* PROBLEM TO SOLVE
Please give back word for word the lines below, from the first one through the one with "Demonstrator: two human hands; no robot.".

* Records from a data source
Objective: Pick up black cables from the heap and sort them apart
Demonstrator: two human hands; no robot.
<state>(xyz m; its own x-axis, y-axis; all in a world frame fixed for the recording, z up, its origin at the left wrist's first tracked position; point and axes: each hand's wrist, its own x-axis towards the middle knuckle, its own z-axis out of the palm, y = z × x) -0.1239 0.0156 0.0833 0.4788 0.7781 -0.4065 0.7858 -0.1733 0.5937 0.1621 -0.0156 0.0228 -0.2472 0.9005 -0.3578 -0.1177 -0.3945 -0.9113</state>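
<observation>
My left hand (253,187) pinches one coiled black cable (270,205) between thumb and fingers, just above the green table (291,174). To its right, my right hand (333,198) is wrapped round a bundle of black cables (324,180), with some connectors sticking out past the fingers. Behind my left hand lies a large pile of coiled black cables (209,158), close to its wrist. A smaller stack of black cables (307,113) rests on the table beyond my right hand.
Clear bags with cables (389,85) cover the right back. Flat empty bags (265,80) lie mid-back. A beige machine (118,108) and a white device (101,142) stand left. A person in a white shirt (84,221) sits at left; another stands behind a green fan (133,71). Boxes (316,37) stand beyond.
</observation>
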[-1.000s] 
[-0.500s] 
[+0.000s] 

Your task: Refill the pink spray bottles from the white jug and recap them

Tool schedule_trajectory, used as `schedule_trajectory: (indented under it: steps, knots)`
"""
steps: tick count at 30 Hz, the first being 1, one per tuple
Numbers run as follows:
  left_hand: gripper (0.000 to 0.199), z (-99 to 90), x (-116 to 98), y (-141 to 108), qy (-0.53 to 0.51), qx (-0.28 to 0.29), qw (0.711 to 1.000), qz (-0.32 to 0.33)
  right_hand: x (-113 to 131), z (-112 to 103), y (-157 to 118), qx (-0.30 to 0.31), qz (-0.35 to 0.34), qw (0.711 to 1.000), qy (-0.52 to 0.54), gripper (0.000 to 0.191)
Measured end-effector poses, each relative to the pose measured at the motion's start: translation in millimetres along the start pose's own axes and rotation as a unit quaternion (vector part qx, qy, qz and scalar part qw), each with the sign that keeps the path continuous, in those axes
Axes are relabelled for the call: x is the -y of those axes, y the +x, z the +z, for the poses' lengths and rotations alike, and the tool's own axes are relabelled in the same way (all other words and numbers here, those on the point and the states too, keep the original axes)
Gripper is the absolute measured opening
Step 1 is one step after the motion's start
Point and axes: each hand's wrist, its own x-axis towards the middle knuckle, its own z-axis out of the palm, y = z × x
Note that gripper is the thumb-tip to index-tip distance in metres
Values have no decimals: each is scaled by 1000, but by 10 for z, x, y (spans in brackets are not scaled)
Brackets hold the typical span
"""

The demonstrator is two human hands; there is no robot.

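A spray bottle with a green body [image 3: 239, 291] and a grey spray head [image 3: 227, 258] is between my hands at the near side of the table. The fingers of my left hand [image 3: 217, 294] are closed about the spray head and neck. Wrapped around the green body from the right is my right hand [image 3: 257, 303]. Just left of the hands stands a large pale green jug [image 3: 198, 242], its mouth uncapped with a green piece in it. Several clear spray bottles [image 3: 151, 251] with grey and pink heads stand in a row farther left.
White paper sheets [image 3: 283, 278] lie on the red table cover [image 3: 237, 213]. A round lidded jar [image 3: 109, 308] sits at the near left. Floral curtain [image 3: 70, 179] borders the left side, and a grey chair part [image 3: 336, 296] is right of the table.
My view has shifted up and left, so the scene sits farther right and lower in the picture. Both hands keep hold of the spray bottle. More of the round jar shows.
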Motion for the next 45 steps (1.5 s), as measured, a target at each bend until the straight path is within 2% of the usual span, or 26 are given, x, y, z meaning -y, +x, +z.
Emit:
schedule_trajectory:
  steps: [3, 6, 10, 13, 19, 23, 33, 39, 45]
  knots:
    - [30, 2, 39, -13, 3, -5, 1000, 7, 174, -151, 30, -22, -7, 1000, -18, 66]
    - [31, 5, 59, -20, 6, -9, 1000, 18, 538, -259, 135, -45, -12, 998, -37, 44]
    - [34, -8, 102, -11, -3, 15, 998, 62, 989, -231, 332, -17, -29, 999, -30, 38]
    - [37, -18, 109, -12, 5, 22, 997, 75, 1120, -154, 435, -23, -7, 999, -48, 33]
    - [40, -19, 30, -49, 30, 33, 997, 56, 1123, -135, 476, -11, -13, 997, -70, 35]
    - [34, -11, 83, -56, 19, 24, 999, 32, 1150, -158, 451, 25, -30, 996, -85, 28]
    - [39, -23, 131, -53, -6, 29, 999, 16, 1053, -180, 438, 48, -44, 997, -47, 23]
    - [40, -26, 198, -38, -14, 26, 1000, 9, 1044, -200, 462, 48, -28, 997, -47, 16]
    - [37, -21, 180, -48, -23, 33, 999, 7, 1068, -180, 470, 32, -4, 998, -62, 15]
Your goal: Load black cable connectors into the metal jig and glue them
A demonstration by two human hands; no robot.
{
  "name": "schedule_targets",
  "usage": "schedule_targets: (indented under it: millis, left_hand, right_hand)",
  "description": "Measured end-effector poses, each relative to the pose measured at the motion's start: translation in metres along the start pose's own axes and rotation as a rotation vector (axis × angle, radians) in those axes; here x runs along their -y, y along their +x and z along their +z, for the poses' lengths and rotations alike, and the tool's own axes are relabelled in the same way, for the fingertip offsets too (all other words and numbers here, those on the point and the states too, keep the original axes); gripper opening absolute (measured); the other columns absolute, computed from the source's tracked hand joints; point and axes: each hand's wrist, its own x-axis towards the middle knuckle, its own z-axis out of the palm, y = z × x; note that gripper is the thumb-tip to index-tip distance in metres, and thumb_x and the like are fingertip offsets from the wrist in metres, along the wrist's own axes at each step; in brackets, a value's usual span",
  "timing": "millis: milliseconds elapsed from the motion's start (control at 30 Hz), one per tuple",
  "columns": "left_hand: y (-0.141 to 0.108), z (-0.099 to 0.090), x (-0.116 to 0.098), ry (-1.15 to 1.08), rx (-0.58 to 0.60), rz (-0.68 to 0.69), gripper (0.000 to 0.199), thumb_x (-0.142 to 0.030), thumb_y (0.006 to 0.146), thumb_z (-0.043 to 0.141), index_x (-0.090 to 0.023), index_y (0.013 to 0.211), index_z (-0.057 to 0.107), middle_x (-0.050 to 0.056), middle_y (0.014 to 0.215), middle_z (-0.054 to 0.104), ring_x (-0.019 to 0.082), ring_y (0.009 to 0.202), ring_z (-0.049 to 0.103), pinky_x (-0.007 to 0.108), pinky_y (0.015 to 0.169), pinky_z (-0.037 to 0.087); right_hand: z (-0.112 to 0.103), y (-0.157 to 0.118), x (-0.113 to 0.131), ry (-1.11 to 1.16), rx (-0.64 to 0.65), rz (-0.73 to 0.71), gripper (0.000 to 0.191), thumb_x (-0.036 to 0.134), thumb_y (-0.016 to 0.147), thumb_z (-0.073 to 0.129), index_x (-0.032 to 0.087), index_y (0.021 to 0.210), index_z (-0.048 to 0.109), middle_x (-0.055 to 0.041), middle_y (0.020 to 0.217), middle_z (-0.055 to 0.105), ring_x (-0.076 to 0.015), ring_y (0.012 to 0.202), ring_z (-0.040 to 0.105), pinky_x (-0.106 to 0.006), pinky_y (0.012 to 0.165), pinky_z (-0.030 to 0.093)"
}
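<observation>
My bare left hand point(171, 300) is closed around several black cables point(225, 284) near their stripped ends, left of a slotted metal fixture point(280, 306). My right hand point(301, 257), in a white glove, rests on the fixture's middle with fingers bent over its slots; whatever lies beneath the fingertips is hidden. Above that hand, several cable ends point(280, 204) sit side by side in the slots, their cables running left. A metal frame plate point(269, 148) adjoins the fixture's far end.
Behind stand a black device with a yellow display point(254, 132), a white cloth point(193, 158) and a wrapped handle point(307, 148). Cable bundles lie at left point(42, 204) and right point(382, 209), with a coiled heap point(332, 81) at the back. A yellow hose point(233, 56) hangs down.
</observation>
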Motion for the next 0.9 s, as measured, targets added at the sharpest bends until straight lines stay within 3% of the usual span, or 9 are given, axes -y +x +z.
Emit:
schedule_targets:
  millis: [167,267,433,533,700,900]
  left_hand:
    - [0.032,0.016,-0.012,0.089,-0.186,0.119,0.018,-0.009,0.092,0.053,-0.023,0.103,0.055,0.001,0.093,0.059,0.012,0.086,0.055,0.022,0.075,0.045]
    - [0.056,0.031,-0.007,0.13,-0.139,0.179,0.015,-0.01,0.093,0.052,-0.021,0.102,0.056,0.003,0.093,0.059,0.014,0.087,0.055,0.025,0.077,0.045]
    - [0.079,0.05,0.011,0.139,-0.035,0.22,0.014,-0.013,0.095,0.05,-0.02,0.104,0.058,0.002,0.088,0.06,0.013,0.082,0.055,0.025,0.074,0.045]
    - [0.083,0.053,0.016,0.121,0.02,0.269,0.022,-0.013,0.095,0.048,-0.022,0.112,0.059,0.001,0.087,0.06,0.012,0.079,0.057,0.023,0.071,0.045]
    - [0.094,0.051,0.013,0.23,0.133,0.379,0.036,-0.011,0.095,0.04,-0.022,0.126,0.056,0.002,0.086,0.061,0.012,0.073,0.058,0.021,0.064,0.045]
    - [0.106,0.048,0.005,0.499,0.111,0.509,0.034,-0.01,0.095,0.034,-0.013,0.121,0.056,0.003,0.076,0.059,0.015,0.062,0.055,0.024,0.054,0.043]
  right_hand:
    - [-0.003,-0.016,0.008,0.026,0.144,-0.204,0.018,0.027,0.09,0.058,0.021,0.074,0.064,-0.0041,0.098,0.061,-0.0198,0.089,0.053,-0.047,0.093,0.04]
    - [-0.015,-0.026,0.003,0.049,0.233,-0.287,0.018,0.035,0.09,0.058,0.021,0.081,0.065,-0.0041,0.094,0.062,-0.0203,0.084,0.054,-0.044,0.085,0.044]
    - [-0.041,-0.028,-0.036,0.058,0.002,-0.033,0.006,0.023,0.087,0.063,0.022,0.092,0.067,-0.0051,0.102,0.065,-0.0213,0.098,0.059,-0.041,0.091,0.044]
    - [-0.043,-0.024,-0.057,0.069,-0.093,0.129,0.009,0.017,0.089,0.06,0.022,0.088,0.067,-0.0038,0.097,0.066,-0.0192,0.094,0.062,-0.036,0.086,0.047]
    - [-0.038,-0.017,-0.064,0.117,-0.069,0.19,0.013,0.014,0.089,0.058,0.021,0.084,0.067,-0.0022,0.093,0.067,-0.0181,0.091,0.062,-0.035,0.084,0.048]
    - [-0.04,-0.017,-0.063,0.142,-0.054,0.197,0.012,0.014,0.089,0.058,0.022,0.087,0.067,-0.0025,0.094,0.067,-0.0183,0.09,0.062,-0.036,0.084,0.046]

* ANSWER FOR THIS EXERCISE
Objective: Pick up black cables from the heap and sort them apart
Demonstrator: two human hands; no robot.

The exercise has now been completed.